Harvard comments on search of email accounts
CAMBRIDGE, Mass. — Harvard University and its president on Monday made their first public comments on the university’s searching of staff members’ email accounts, and offered a qualified apology for keeping the searches secret from most of the employees involved.
The episode has angered faculty members and refocused attention on Harvard’s largest cheating scandal in memory, which involved a take-home final exam in a government class last spring. After an investigation, about 70 students were forced to take a leave of absence.
In September, when confidential information about cheating cases appeared in news reports, administrators ordered searches of the email accounts of 16 resident deans, to find the source of the leaks.
In an online statement posted Monday morning, university officials acknowledged the searches and explained their reasoning. The statement eased the concerns of some faculty members but did not alleviate them completely, and professors said they expected that email privacy would be the topic of a full-throated discussion at the next faculty meeting, in early April.
In her first comment on the matter, Harvard’s president, Drew Gilpin Faust, said that she did not know about the searches at the time, but that having been apprised, “I feel very comfortable that great care was taken to safeguard the privacy of all concerned.”
Faculty responses revealed a gap between expectations in academia, where privacy is often seen as integral to academic freedom, and the corporate world, in which employees are often told to assume that workplace emails are not private. Some professors wondered aloud whether they had been naïve to think that things would be different at a university, and said they were forced to re-examine assumptions about confidentiality.
“It’s disturbing because I don’t know what it means about whether they could look at my own email,” said Oliver Hart, an economics professor. “We need to have a discussion and a better understanding of the policy.”
He and other professors said the searches would prompt them to conduct more business through private email accounts outside of Harvard’s reach.
Most professors who agreed to discuss the matter on Monday insisted on anonymity, not wanting to run afoul of the administration. Several of them, conceding that the university had a legal right to conduct the searches, said the problem was, as one put it, that “we never thought they would — we never thought about it at all, and we probably should have.”
One leak last year involved an email from the university’s Administrative Board to resident deans, offering guidance on how to advise students accused of cheating. Some have questioned why such a minor breach prompted an investigation.
But the statement posted Monday, attributed to Michael D. Smith, dean of the faculty of arts and sciences, and Evelynn M. Hammonds, dean of Harvard College, said administrators were more troubled by another leak, recounting closed-door discussions by the Administrative Board.
“The disclosure of the document and nearly word-for-word disclosure of a confidential board conversation led to concerns that other information — especially student information we have a duty to protect as private — was at risk,” the deans wrote.

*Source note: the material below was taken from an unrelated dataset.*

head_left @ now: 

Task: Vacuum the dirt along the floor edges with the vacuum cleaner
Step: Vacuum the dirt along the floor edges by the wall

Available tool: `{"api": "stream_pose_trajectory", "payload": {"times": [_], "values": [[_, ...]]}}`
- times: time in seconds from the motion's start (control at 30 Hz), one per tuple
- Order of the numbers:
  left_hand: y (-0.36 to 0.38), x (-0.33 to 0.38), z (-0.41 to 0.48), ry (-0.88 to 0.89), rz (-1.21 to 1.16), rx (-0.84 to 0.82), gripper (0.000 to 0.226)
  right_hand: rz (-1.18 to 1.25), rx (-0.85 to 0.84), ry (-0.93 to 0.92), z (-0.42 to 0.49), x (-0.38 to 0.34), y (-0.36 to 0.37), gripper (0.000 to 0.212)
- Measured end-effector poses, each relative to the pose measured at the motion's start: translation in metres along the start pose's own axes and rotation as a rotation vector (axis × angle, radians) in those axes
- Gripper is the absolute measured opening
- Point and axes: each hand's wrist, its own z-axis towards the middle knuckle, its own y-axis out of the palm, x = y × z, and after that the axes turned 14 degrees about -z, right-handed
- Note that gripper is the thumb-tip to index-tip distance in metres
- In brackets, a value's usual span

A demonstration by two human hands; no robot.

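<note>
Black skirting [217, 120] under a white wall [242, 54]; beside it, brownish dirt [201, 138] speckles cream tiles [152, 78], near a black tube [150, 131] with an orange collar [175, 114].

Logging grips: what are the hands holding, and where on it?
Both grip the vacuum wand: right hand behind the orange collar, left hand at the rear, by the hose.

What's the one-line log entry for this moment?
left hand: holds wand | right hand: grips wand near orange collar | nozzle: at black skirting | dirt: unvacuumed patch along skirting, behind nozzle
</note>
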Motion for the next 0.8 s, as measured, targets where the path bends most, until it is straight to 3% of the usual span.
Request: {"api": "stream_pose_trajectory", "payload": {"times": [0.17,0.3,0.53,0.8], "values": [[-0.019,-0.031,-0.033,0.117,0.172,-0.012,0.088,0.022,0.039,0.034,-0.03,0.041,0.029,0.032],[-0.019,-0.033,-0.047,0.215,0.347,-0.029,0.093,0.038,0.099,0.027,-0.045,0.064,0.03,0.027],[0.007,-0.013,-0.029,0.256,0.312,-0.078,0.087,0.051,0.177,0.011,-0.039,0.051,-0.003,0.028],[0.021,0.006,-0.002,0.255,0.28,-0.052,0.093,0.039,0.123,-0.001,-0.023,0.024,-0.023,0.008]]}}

Resident deans live among students in Harvard’s residential houses and act as student advisers, and they are also lecturers, meaning that they teach courses but are not on a tenure track to professorship. Each one generally has a personal Harvard email account and one specifically for the job of resident dean.
The deans’ statement on Monday emphasized that the search was conducted only of the resident dean accounts, not personal ones, and only for the subject line on each message, to determine whether the confidential email had been forwarded.
The search determined that one resident dean had forwarded the email to two students who were accused of cheating and had sought the dean’s advice.
Hammonds and Smith wrote that the resident dean who had forwarded the messages did so in good faith and was not punished. The statement did not say whether administrators determined how the email found its way to the news media, or who was responsible for the other leak, of the Administrative Board’s deliberations.
That resident dean and one other were told about the email searches shortly after they took place, administrators said, but the other 14 resident deans were not told until last week, after The Boston Globe inquired about the matter.
They were not told to protect “the privacy of the resident dean who had made an inadvertent error,” Hammonds and Smith wrote. “We understand that others may see the situation differently, and we apologize if any resident deans feel our communication at the conclusion of the investigation was insufficient.”
On his blog, Michael Mitzenmacher, a computer science professor, wrote that he was satisfied with some parts of the administration’s explanation, but “in my opinion, the administration made an error in judgment” in not telling the resident deans of the search.
Wilfried Schmid, a mathematics professor, said he still wanted to know more about what happened. “I certainly get the sense that many of my colleagues will be upset, and so there will be a discussion,” he said.
But he urged the faculty not to lose sight of what he considered the bigger issue, the cheating episode itself.